PROBLEM TO SOLVE:
Only a number is required: the count of lines in the material below that contain "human".

RECORDS:
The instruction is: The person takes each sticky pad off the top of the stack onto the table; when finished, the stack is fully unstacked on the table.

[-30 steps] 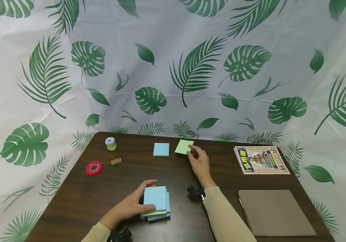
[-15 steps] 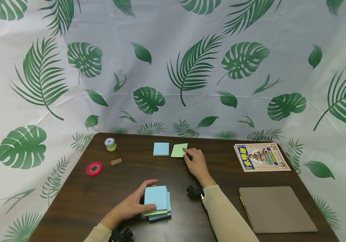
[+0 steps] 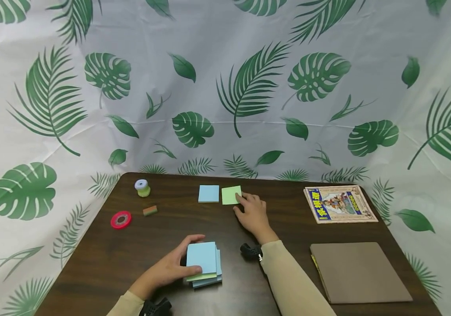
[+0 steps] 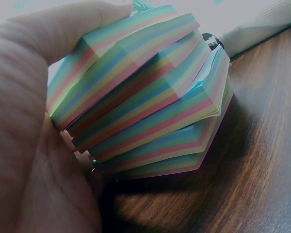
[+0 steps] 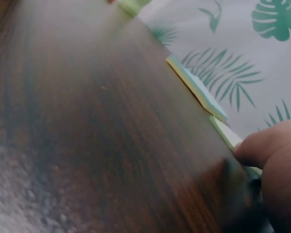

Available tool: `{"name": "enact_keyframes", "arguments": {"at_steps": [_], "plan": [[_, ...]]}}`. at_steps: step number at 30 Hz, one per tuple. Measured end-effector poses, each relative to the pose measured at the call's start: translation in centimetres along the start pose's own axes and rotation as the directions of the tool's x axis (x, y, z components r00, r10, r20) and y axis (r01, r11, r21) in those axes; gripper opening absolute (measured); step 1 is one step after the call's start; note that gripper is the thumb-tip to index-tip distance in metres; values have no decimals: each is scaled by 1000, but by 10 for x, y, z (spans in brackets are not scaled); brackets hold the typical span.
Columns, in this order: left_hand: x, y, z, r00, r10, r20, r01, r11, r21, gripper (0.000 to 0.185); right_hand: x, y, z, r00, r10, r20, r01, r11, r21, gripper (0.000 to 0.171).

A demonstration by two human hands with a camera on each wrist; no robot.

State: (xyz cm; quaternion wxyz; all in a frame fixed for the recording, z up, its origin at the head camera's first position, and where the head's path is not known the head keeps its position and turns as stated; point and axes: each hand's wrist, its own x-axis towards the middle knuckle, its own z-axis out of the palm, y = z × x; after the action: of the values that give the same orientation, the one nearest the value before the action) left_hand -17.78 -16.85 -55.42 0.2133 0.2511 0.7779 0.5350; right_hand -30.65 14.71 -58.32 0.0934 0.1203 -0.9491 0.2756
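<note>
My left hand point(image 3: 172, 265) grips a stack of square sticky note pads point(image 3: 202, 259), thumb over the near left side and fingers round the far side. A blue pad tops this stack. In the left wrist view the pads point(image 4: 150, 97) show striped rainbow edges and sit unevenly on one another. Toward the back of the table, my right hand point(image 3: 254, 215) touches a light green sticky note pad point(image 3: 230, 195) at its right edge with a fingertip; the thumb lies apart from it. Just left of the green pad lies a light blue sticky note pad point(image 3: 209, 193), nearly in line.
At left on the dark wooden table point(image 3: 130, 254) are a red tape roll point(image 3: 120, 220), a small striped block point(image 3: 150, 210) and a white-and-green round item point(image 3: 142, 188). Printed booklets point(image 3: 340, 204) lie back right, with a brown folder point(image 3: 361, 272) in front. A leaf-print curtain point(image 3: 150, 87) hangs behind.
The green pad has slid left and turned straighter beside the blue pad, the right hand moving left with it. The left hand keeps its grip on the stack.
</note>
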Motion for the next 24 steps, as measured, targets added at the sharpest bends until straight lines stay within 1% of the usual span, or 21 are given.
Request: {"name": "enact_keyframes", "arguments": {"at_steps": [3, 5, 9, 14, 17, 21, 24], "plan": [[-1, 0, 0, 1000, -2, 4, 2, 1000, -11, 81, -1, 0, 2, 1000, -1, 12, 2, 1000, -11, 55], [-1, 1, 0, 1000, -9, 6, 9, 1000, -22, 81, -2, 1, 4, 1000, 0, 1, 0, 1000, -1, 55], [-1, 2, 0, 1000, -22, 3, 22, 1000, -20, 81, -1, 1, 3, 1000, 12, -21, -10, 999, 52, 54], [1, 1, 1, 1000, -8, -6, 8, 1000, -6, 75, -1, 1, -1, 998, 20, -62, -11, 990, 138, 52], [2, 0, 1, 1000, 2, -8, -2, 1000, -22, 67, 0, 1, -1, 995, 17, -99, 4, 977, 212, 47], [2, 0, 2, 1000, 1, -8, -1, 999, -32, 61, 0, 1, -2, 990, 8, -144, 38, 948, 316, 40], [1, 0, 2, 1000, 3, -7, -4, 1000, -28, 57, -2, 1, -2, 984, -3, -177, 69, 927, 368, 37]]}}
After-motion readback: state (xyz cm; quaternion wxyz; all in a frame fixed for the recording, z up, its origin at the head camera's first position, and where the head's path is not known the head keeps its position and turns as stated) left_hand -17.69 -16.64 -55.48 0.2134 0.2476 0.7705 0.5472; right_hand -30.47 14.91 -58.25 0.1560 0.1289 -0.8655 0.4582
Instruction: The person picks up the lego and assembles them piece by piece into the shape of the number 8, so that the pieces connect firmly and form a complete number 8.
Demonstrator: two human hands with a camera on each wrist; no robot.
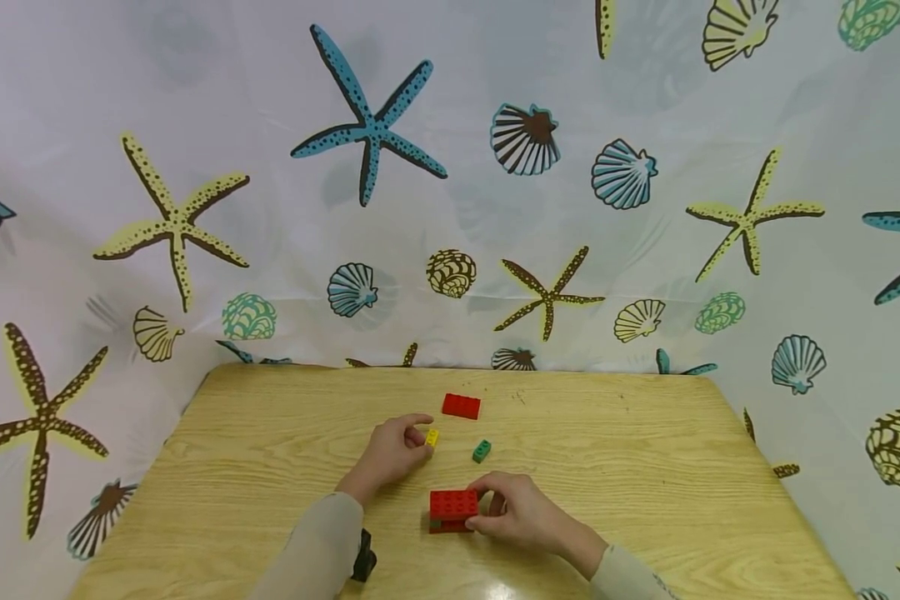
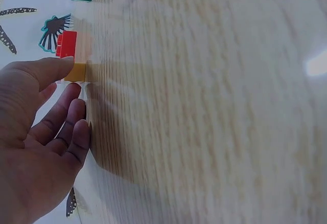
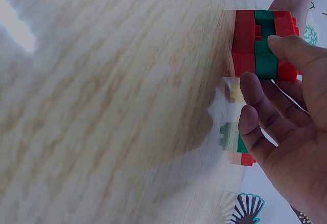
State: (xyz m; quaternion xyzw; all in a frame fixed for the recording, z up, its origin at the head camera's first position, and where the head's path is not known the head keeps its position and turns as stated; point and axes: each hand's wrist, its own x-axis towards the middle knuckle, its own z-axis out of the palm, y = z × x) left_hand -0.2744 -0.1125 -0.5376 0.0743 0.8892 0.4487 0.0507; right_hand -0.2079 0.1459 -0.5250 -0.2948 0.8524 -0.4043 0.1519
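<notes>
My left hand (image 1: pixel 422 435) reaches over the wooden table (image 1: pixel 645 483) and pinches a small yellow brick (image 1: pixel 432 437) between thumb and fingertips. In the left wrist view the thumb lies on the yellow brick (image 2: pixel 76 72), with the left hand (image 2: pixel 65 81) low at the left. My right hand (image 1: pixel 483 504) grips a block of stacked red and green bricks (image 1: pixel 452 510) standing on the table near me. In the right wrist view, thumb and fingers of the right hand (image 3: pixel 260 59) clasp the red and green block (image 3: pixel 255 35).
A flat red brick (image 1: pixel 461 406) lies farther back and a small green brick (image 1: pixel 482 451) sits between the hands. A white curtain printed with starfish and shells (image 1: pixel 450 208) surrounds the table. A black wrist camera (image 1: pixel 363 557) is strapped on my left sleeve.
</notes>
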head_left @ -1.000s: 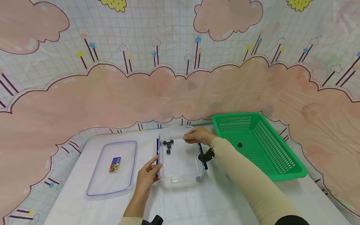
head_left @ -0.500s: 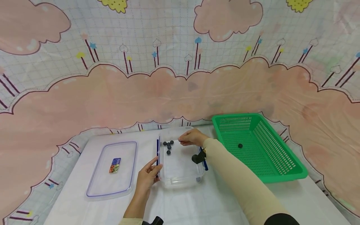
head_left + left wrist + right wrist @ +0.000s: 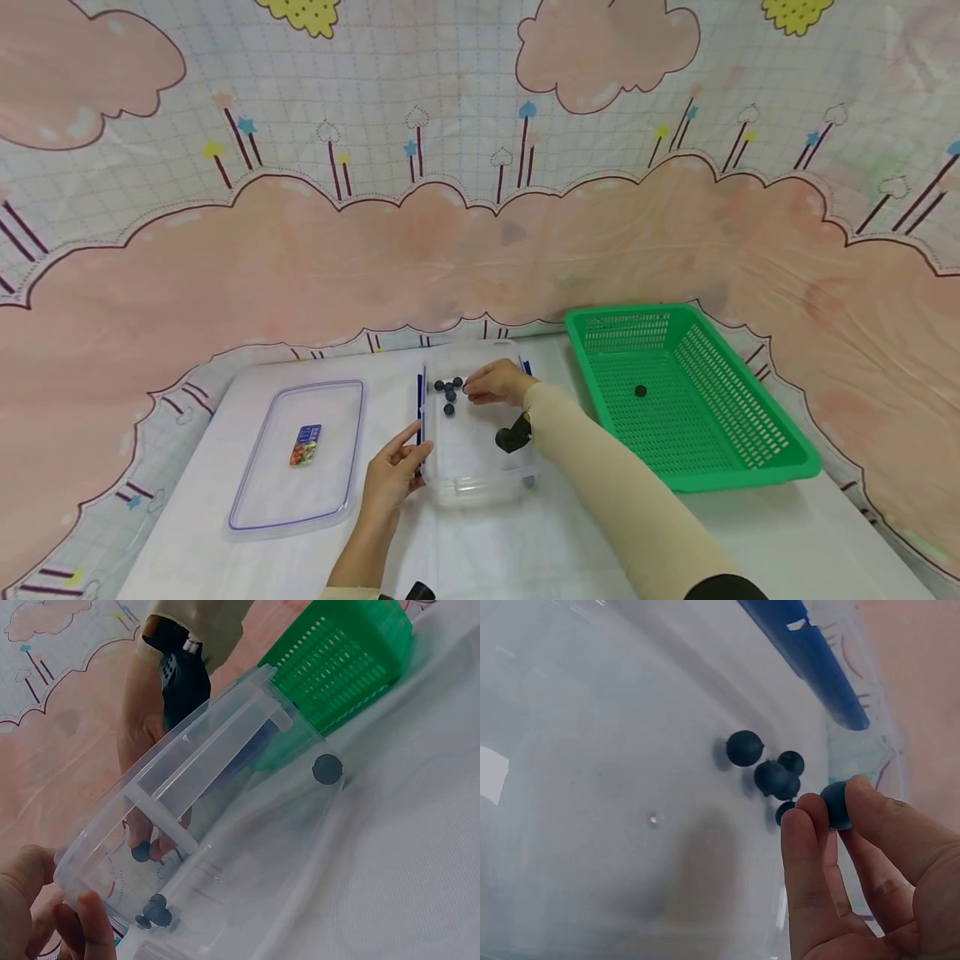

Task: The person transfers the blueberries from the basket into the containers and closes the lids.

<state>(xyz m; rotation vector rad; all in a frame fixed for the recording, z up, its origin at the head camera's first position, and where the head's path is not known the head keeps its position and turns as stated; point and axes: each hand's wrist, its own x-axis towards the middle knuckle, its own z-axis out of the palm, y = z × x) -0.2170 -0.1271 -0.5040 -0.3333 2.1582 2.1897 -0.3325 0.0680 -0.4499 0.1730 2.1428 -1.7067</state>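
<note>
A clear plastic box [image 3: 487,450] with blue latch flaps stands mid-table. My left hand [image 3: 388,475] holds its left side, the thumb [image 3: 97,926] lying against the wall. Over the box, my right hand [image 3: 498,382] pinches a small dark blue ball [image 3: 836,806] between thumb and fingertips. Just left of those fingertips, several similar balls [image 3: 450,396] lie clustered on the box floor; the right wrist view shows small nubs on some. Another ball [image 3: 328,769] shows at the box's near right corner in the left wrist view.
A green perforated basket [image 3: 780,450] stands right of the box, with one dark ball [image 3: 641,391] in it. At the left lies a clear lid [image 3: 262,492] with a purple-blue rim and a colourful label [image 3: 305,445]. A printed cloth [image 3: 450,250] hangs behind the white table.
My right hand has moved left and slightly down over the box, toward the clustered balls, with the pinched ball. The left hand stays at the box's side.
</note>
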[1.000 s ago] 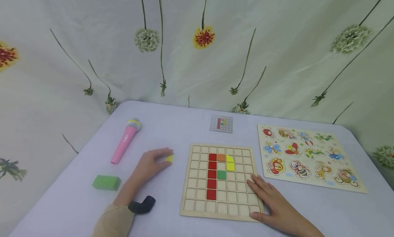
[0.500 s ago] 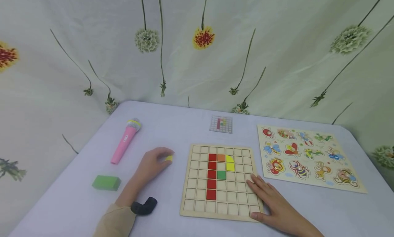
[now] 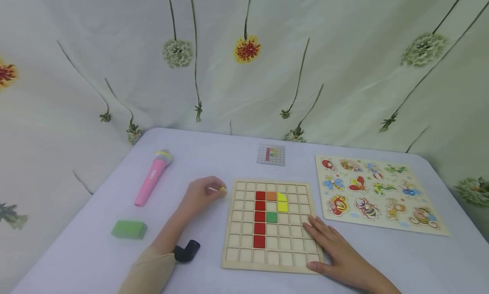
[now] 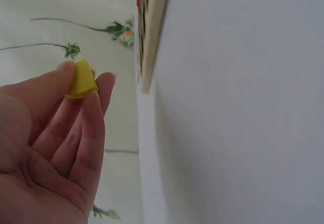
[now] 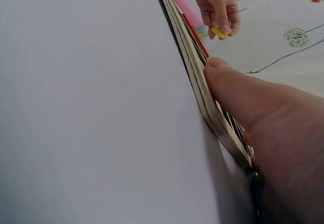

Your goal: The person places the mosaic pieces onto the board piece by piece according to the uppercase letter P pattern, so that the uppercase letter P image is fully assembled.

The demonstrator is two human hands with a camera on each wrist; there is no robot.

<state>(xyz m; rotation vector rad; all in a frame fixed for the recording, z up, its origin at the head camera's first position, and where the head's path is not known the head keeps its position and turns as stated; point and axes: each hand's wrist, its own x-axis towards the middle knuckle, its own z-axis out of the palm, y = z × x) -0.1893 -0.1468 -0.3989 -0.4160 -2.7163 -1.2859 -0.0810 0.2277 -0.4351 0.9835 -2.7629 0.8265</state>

RESPONSE TO THE TASK:
3